Every line from the one with "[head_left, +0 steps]" to the one with "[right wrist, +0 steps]", including those two, is to be copied exactly; all other lines of the entries below are left out.

[Extracted data entries]
====

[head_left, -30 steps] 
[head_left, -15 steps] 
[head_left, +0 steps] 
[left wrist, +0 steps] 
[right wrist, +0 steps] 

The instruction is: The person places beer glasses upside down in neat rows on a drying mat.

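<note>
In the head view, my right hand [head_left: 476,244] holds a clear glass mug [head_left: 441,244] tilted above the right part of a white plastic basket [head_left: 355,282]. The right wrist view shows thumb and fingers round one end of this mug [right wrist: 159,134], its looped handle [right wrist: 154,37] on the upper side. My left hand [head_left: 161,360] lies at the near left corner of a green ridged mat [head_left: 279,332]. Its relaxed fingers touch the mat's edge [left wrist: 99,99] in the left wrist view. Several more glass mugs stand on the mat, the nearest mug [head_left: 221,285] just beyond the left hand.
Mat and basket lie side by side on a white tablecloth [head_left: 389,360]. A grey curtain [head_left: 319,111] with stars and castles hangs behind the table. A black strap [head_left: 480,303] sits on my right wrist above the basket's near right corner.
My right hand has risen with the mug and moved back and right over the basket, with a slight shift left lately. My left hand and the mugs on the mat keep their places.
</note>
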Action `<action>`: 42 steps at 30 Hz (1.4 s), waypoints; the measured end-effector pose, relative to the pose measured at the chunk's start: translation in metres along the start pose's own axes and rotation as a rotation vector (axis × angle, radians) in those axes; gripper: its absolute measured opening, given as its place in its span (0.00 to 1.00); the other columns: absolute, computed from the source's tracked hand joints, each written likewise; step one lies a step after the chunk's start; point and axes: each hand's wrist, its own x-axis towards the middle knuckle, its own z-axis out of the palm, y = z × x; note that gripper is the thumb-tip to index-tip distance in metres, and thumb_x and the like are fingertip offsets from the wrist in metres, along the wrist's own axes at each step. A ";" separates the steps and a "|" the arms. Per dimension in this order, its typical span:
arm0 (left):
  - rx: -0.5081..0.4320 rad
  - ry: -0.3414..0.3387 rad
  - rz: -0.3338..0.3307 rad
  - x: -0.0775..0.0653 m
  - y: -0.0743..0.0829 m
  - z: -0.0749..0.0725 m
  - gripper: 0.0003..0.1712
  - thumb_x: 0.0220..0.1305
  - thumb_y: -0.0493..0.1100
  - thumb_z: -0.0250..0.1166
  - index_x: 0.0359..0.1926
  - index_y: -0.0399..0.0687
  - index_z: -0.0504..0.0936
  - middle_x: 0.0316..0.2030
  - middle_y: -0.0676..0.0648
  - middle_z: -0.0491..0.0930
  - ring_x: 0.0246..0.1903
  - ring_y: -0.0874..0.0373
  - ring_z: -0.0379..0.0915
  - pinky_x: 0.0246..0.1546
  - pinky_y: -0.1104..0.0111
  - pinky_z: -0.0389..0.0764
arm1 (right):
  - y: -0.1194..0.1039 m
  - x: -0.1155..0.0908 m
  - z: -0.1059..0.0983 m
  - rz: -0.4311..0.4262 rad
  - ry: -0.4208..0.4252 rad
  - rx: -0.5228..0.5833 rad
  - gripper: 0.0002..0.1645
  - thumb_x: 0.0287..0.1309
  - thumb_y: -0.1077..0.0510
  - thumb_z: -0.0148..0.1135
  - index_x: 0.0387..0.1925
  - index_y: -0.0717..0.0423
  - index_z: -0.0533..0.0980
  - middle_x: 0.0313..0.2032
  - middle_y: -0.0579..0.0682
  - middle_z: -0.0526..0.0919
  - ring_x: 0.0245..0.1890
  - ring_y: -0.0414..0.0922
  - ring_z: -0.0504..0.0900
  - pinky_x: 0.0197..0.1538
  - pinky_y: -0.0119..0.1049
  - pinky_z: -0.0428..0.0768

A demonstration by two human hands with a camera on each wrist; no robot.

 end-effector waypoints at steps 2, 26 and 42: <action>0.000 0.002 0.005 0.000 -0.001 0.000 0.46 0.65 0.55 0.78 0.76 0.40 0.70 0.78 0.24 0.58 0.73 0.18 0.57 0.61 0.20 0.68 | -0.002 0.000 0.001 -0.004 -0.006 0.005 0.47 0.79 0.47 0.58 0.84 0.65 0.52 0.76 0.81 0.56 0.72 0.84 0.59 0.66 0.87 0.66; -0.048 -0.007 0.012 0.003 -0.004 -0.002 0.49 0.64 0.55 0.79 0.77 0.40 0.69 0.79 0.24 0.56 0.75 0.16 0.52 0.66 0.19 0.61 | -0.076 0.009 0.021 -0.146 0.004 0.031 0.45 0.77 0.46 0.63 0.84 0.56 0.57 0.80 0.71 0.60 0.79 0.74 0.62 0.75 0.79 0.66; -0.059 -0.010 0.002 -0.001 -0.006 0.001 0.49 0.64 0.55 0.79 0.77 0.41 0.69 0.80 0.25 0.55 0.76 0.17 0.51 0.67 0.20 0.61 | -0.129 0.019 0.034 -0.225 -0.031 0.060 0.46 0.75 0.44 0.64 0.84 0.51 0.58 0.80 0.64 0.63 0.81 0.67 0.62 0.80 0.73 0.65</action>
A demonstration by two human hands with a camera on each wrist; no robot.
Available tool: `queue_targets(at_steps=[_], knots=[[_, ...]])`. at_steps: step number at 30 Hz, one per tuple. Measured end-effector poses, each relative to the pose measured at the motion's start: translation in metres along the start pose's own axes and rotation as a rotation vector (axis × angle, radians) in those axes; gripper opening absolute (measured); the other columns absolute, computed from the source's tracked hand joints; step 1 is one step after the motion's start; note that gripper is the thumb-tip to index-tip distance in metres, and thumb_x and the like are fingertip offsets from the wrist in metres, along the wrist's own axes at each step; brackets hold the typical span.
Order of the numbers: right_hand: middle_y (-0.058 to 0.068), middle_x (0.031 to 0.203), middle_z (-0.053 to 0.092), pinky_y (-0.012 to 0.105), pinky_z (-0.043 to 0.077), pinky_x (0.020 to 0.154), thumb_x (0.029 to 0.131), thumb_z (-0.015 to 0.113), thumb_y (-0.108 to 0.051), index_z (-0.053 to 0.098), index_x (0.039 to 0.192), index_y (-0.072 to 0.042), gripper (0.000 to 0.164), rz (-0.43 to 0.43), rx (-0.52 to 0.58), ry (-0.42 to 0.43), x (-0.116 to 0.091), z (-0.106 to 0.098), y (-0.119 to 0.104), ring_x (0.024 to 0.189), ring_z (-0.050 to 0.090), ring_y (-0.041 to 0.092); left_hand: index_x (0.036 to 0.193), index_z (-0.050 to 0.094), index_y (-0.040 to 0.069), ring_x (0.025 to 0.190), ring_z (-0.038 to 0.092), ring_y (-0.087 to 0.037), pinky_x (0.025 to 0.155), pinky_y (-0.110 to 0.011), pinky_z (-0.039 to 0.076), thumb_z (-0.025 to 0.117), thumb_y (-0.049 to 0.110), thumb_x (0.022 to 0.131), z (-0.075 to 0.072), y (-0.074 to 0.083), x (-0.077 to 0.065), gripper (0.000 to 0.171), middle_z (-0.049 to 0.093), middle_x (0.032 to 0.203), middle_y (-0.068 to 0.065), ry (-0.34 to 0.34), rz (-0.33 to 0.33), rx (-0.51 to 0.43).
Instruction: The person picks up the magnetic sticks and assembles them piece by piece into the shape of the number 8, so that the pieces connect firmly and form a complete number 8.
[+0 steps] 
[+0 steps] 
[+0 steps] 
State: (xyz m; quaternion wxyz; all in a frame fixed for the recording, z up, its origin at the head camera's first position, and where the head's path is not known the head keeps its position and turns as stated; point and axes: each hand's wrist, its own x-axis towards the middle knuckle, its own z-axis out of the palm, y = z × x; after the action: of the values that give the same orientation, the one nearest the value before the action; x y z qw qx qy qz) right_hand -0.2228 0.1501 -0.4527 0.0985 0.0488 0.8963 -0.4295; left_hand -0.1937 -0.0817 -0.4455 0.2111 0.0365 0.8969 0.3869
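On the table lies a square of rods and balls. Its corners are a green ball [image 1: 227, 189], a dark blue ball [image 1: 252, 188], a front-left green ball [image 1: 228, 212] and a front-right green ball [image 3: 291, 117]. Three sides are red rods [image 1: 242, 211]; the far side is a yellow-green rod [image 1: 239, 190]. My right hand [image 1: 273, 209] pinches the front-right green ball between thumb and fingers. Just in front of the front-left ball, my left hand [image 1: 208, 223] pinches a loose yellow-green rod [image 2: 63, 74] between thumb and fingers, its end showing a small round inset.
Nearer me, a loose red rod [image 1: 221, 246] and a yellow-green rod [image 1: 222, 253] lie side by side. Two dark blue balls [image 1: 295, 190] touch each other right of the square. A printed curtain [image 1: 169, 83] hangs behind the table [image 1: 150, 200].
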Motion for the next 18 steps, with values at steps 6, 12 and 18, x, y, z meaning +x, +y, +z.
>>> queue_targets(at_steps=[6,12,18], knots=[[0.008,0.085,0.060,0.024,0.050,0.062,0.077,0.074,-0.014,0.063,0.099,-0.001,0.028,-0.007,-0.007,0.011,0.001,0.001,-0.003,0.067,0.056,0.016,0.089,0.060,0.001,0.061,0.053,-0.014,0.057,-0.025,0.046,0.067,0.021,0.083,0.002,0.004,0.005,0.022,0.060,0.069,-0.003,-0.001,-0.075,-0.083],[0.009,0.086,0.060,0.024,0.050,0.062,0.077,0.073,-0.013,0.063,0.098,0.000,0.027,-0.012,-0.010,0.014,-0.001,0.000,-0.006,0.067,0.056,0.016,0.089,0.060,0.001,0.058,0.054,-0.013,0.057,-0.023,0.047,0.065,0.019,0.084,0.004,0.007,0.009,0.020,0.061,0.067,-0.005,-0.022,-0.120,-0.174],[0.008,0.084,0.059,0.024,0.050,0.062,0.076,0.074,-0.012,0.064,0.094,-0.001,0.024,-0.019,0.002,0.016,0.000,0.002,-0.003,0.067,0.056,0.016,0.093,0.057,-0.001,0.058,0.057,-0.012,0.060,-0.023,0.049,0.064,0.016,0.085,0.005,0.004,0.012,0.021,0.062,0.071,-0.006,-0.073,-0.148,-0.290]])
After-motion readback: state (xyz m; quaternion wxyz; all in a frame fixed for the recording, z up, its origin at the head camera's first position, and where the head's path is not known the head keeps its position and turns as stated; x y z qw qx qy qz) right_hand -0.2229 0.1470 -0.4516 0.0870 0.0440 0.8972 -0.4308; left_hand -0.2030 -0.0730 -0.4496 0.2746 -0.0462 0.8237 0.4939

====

Written answer
[head_left, +0 steps] 
[left wrist, +0 steps] 
[right wrist, +0 steps] 

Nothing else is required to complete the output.